(Recorded information):
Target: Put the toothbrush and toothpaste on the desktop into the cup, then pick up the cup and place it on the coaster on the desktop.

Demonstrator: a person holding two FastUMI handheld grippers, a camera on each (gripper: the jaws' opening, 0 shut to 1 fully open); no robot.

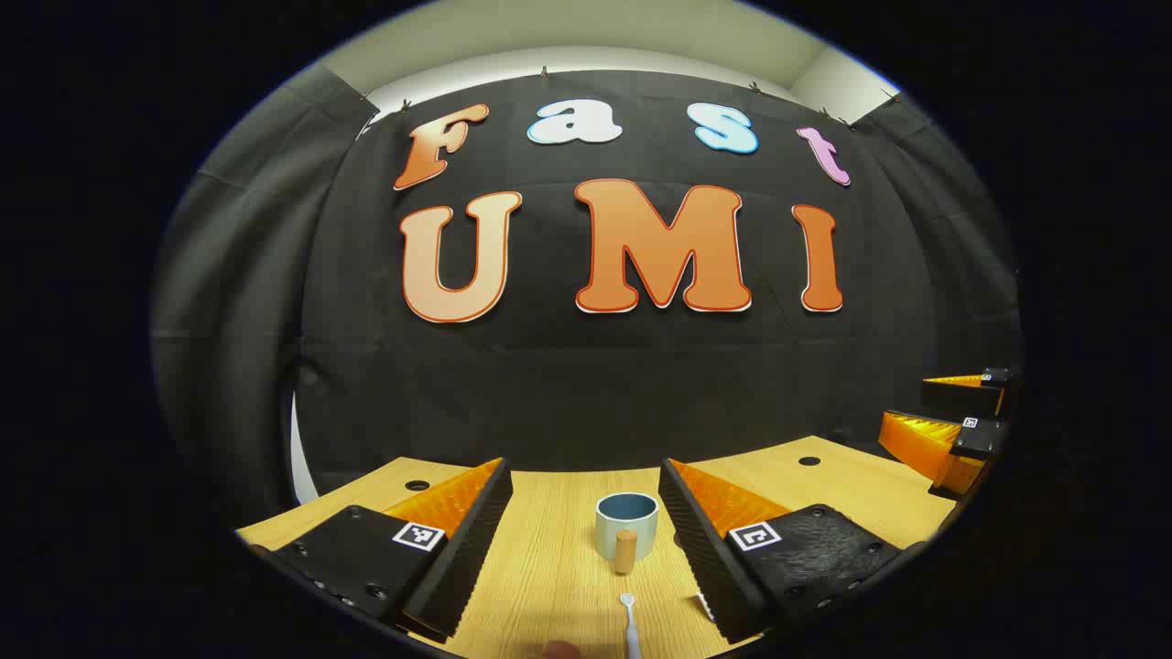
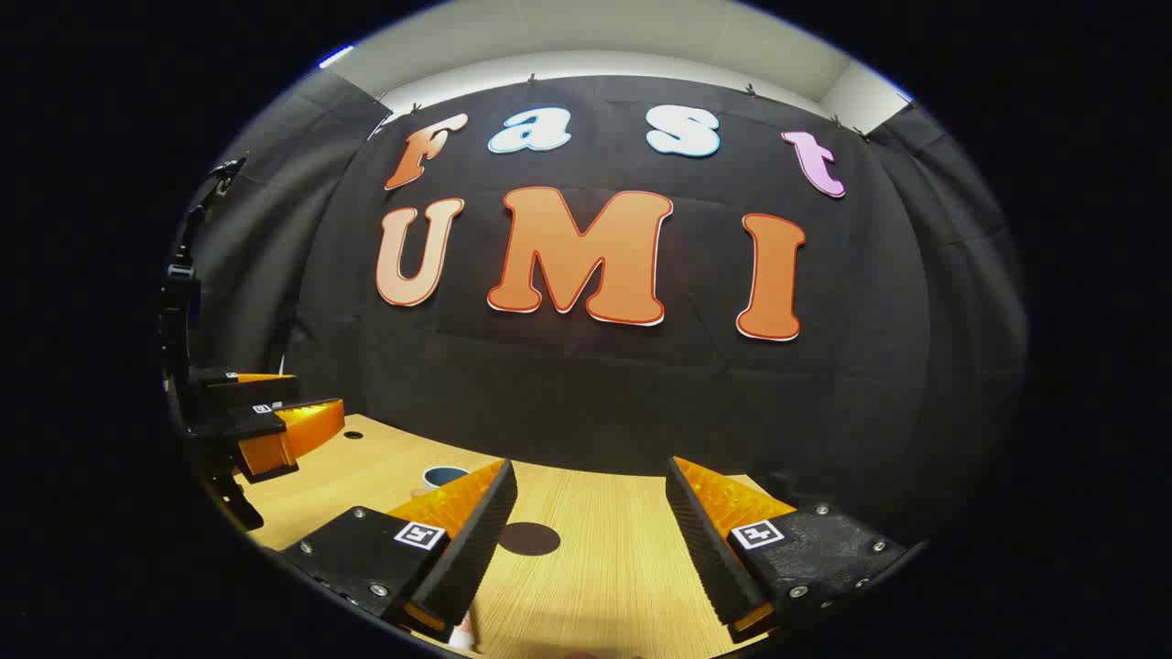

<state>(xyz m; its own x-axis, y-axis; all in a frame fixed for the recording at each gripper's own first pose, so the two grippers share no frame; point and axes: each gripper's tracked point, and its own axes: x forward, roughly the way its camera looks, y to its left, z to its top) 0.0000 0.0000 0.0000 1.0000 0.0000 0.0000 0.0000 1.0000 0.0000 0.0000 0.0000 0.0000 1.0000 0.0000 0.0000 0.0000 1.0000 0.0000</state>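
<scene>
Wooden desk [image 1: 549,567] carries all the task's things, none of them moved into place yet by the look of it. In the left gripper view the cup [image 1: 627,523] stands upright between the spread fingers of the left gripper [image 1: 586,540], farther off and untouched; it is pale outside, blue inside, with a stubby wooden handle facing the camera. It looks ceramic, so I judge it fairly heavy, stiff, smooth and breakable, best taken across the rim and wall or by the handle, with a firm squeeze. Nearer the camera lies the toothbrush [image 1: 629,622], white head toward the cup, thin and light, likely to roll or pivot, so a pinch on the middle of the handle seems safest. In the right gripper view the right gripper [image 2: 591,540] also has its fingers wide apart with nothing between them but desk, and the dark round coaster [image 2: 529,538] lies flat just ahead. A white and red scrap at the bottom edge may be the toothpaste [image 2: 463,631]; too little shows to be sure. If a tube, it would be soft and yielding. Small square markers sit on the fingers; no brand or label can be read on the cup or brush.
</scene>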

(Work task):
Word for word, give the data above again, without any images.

(Written reply):
Target: Put the toothbrush and toothpaste on the desktop into the cup, then pick up the cup and place it on the coaster on the desktop.

Demonstrator: a person holding two FastUMI handheld grippers, a camera on each (gripper: the jaws' opening, 0 shut to 1 fully open); no robot.


<state>(xyz m; its own x-axis, y-axis; all in a frame fixed for the recording at each gripper's own first pose, so the two grippers share no frame; point and axes: each gripper's tracked point, and its own axes: x forward, roughly the way its camera looks, y to its left, z to its top) 0.0000 0.0000 0.0000 1.0000 0.0000 0.0000 0.0000 1.0000 0.0000 0.0000 0.0000 0.0000 1.0000 0.0000 0.0000 0.0000 1.0000 0.0000</state>
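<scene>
Wooden desk [image 1: 549,567] carries all the task's things, none of them moved into place yet by the look of it. In the left gripper view the cup [image 1: 627,523] stands upright between the spread fingers of the left gripper [image 1: 586,540], farther off and untouched; it is pale outside, blue inside, with a stubby wooden handle facing the camera. It looks ceramic, so I judge it fairly heavy, stiff, smooth and breakable, best taken across the rim and wall or by the handle, with a firm squeeze. Nearer the camera lies the toothbrush [image 1: 629,622], white head toward the cup, thin and light, likely to roll or pivot, so a pinch on the middle of the handle seems safest. In the right gripper view the right gripper [image 2: 591,540] also has its fingers wide apart with nothing between them but desk, and the dark round coaster [image 2: 529,538] lies flat just ahead. A white and red scrap at the bottom edge may be the toothpaste [image 2: 463,631]; too little shows to be sure. If a tube, it would be soft and yielding. Small square markers sit on the fingers; no brand or label can be read on the cup or brush.
</scene>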

No more work is needed on this answer.